吃音とは、「どもる」「なめらかに話すことができない状態」のことで吃音症、小児発症性流暢障害とも呼ばれます。100人のうち約5~8人の発症率であり、ほとんどが幼児期に発症するものです。およそ95%の人が4歳までに症状が現れます。自然に治る場合もありますが、大人になっても吃音の症状が続いている場合もあります。
吃音には個人差はありますが、発現しやすい場面があります。たとえば、苦手な行の言葉を発しなくてはいけない時や周りの目を気にし過ぎる、不安な状況、どもらないように吃音を意識し過ぎたときなどです。

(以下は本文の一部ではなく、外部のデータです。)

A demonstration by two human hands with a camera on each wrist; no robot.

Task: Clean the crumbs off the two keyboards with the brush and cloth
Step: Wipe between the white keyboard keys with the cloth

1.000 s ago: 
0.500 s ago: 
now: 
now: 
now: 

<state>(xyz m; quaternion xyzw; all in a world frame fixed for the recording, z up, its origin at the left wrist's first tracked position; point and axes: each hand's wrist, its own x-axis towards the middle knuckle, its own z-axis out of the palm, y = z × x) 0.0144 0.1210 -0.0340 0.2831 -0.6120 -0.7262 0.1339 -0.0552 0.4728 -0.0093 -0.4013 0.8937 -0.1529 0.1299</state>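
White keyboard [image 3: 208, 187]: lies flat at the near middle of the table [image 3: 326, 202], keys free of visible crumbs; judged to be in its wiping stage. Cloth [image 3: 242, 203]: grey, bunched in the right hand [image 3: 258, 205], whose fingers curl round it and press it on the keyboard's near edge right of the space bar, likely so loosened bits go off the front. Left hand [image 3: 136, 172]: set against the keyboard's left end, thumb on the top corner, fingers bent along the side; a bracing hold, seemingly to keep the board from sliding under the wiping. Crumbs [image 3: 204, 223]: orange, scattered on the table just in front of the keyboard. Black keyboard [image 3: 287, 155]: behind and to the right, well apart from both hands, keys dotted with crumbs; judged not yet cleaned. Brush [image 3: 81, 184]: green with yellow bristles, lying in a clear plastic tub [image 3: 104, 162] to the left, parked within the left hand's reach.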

吃音がある人は、「さ行」や「い段」が苦手など特定な音や言葉が苦手である人がいます。また、吃音を周りの人から笑われたりからかわれたりした経験があると、周りの目を気にしてしまい言葉を発することが怖くなります。緊張や不安、意識をし過ぎることで、吃音が現れやすくなるのです。
吃音のある子どもが幼い頃は、軽く繰り返すくらいであれば、自分の症状に気づかないことが多いです。しかし、頻繁に繰り返したり、言葉が出ないことを経験すると、うまく話せないことに不満を感じるようになります。また、成長とともに吃音が固定化し、学童期になると、今までは気付かなかった自分の話し方の違いに気付いたり、吃音を友達に指摘されたりすることで、自覚するようになります。そうすると、話す前に不安を感じるようになったり、吃音が出ることを恥ずかしく思ったり、話す場面に恐怖を感じるようになります。このような心理は、成長の過程で「うまく話せない」という経験が増えれば増えるほど強くなります。

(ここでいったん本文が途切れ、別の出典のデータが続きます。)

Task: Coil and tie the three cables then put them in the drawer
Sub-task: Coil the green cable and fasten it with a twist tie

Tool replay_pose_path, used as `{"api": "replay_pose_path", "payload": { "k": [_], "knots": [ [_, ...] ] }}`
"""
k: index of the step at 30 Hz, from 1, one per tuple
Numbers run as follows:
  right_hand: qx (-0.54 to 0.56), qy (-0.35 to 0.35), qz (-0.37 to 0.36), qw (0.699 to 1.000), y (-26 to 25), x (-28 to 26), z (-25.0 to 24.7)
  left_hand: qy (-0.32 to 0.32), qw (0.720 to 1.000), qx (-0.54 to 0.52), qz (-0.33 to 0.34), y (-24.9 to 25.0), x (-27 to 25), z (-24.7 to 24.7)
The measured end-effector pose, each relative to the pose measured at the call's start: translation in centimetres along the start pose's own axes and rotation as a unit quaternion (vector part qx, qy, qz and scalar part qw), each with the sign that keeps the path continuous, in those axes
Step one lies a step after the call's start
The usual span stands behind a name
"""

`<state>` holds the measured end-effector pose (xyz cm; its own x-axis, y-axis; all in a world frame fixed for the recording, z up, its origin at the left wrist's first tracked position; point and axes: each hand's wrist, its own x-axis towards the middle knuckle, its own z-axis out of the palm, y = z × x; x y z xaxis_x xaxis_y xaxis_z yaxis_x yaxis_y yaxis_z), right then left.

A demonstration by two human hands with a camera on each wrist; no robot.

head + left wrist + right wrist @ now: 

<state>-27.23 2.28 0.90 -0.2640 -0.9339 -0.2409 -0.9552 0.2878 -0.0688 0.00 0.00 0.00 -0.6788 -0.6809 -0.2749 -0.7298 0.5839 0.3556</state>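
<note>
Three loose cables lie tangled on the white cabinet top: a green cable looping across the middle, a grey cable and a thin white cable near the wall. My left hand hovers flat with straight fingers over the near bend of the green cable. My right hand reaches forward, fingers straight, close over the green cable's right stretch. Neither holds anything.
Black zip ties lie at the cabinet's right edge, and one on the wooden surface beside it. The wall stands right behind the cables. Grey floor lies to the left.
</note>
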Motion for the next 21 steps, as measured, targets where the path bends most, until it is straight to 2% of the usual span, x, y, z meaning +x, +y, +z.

そこで、吃音のある子どもとの関わり方として大切なことをいくつかご紹介します。
○環境調整
吃音のある子どもにとって、家庭が安心して自由なことを話せる場所となるように心がけることが大切です。そのために、吃音のある子どもの話し言葉について要求する水準を下げたり、ゆっくり話せる時間があることを示してあげましょう。

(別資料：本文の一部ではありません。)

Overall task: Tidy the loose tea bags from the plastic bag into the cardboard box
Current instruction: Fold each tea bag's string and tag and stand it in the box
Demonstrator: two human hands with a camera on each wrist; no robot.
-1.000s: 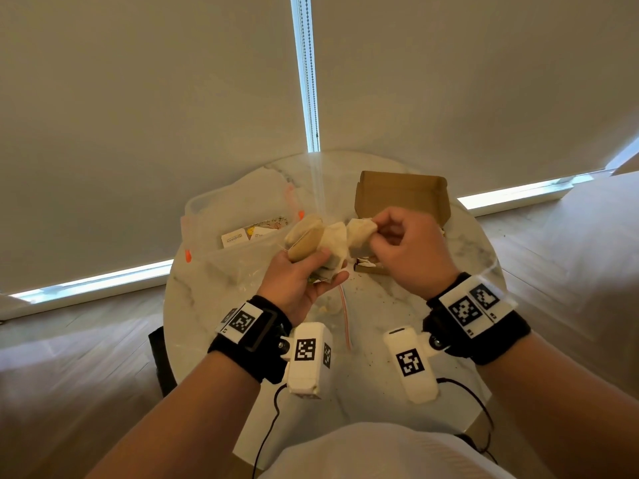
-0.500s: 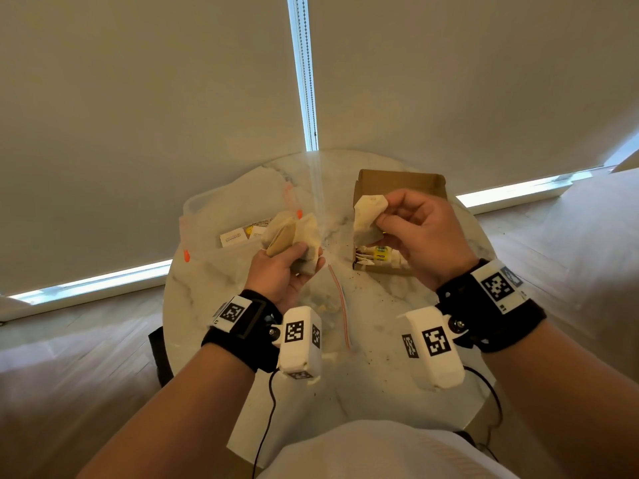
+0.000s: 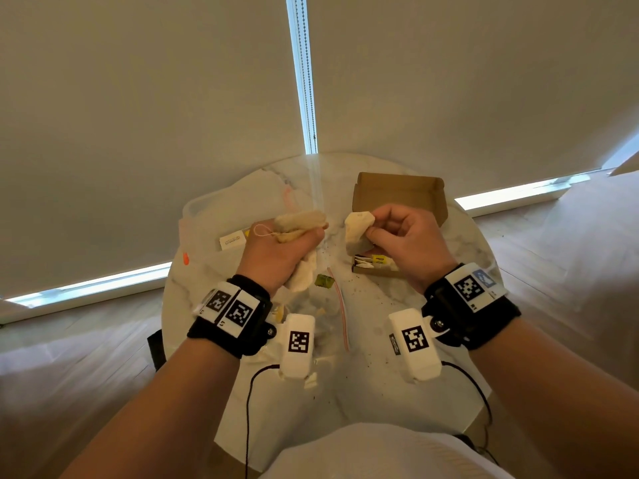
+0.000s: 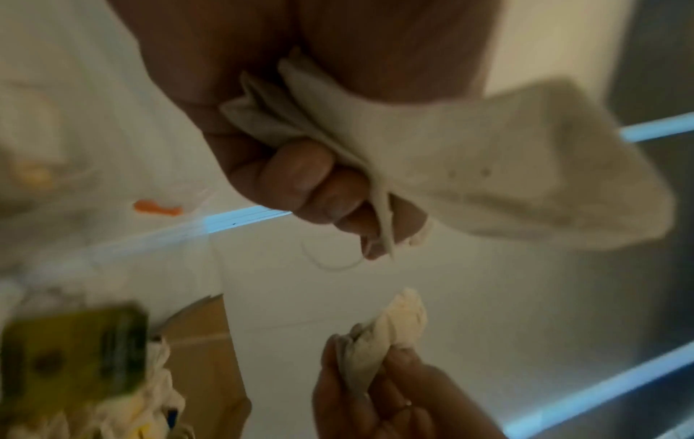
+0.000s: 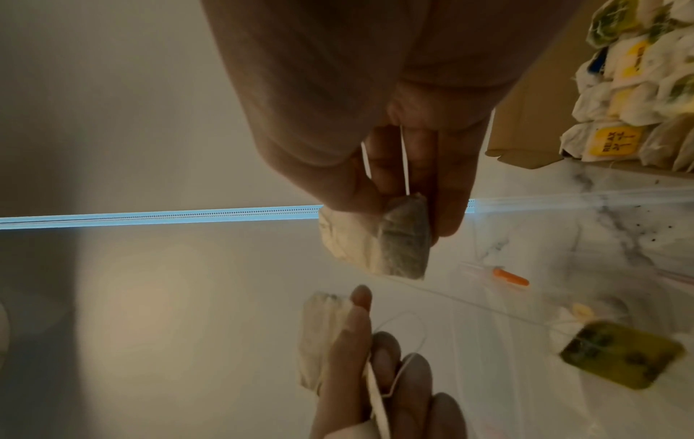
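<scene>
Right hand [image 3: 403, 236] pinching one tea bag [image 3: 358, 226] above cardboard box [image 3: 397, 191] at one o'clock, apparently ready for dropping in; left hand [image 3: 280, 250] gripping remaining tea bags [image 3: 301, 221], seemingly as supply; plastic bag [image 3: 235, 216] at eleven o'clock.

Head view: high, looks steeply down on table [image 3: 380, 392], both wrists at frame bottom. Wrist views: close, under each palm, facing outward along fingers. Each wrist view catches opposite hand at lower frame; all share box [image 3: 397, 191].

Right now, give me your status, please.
Left hand grips several tea bags. Right hand pinches one tea bag above cardboard box. Nothing blocks it.
</scene>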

例えば、以下のようなことに気をつけると良いでしょう。
・難しい質問をしない
・短い文章・簡単な言い回しを使う
・次々と質問しない
・目の前にない状況の説明を求めない
・話し方に注目せず、話の内容に耳を傾ける
・ゆっくり話せるように兄弟と別々で話せる時間をとる
・ゆっくり話しかける
また、園や学校に通っている場合は、担任の先生に事前に吃音について伝えておき、友達と話し方をめぐってトラブルになったり、子どもの不安が高まることのないように協力を求めましょう。
○肯定的・受容的な態度で接する
吃音のある子どもと話す場面では、「流暢に話せるように」ではなく、「楽に」話せるような状況をつくりましょう。
そのためには、聞き手が肯定的・受容的な態度で話を聞くことが大切です。
例えば、以下のようなことに気をつけると良いでしょう。
・話の途中で遮ったり代わりに話さず、最後まで子どもの話を聞く
・話し方にとらわれずに、子どもが伝えようとしている内容に意識を向ける
・言い直させたり、話し方を矯正しようとしない
・「ゆっくり話して」「落ち着いて」などプレッシャーをかけない
・吃音が出ても心配そうな顔をしない
・吃音が出たから失敗ととらえずに、吃音が出てもちゃんと伝わったこと、話せて楽しかったことを子どもに伝え、自信をつけさせる
周囲の大人は、吃音が出なかったことを賞賛するのではなく、言いたいことを伝えられたことを賞賛すべきであることを理解しておきましょう。